Logo Questions Linux Laravel Mysql Ubuntu Git Menu
 

Construct infinite sorted list without adding duplicates

I am relatively new to Haskell, but I am trying to learn both by reading and trying to solve problems on Project Euler. I am currently trying to implement a function that takes an infinite list of integers and returns the ordered list of pairwise sums of elements in said list. I am really looking for solutions to the specific issue I am facing, rather than advice on different strategies or approaches, but those are welcome as well, as being a coder doesn't mean knowing how to implement a strategy, but also choosing the best strategy available.

My approach relies on traversing an infinite list of infinite generators and retrieving elements in order, with several mathematical properties that are useful in implementing my solution.

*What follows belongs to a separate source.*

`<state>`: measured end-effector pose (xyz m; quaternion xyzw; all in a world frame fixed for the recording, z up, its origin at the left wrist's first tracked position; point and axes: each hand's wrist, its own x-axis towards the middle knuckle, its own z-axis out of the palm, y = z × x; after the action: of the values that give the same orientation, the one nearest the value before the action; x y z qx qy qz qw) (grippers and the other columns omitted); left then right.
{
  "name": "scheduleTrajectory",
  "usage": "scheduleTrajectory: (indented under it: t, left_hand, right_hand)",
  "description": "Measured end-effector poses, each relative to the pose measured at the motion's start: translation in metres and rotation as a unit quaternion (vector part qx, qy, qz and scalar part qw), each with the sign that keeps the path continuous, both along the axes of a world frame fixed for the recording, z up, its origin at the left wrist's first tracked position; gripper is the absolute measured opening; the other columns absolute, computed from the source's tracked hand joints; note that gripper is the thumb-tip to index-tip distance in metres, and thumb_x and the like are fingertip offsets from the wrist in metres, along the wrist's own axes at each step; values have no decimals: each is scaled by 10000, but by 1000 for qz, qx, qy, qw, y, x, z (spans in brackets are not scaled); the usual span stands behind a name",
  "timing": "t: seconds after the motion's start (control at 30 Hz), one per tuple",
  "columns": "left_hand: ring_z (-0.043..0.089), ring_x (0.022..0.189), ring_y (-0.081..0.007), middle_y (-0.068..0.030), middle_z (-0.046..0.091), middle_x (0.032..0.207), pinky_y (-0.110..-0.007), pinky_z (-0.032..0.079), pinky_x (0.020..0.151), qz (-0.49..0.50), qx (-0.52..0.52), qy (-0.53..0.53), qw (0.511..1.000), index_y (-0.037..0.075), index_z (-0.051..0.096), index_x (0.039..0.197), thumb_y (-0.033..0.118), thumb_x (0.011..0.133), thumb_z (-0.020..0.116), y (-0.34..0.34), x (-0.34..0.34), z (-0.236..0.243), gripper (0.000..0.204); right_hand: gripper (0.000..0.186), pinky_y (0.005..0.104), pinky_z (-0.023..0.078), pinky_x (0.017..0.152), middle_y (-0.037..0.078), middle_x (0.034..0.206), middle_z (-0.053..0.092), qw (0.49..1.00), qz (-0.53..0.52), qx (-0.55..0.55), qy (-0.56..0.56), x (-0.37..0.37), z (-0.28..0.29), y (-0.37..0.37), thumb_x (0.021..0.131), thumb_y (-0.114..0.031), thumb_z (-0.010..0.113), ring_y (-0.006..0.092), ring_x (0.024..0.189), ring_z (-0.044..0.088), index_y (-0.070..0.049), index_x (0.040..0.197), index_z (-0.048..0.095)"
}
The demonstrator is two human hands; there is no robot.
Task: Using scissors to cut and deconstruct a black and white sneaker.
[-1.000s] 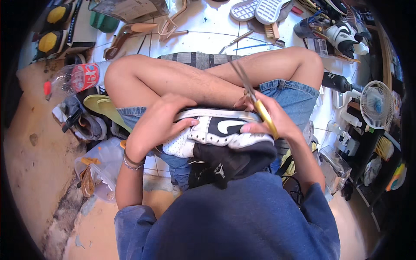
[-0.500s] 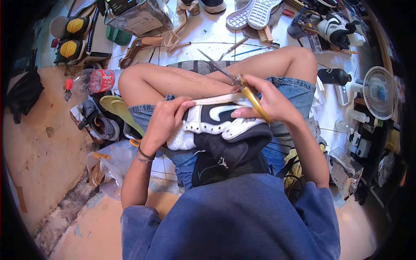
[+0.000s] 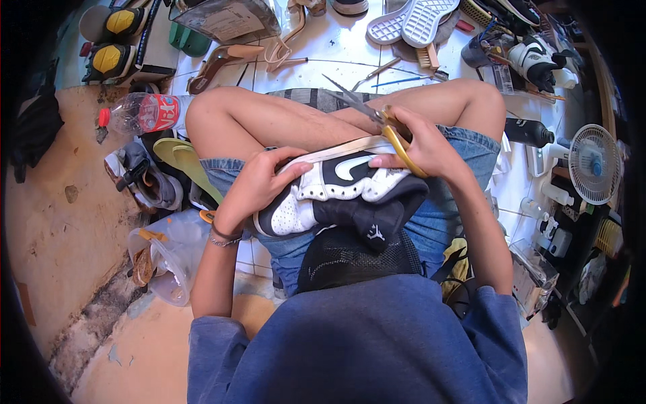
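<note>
A black-and-white sneaker (image 3: 330, 180) lies on its side across my lap, its toe to the left. My left hand (image 3: 262, 180) grips the toe end, with the thumb over the white side and the fingers along the sole edge. In my right hand (image 3: 422, 145) is a pair of scissors (image 3: 402, 153) with gold handles. Their blades point up and left past the shoe, spread slightly apart. My right thumb also presses on the shoe's side near the heel. A pale strip (image 3: 353, 146) runs along the sole edge between my hands.
At the left are a plastic bottle (image 3: 138, 113), a worn shoe (image 3: 156, 182) and a clear tub (image 3: 171, 259). White soles (image 3: 420, 25), a brush (image 3: 426, 56) and a sandal (image 3: 219, 66) lie ahead. A small fan (image 3: 595, 163) and a black bottle (image 3: 528, 131) stand at the right.
My left hand has shifted from pinching the pale strip to gripping the toe end. The shoe's toe now shows more. The scissors have moved slightly right, with both blades visible.
</note>
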<state>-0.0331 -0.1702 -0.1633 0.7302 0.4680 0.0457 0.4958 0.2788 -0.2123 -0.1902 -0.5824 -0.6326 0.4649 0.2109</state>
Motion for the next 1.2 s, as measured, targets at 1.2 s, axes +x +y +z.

If I were trying to obtain the sequence of pairwise sums of the natural numbers, for example, this would be my code:

myList :: [Integer]
myList = [1..]

myGens :: [[Integer]]
myGens = gens myList
    where
        gens = \xs -> map (\x -> [x+y|y<-(dropWhile (<x) xs)]) xs

Regardless of the number set used, provided that it is sorted, the following conditions hold:

  • ∀ i ≥ 0, head (gens xs !! i) == 2*(myList !! i)
  • ∀ i,j,k ≥ 0, l > 0, (((gens xs) !! i) !! j) < (((gens xs) !! i+k) !! j+l)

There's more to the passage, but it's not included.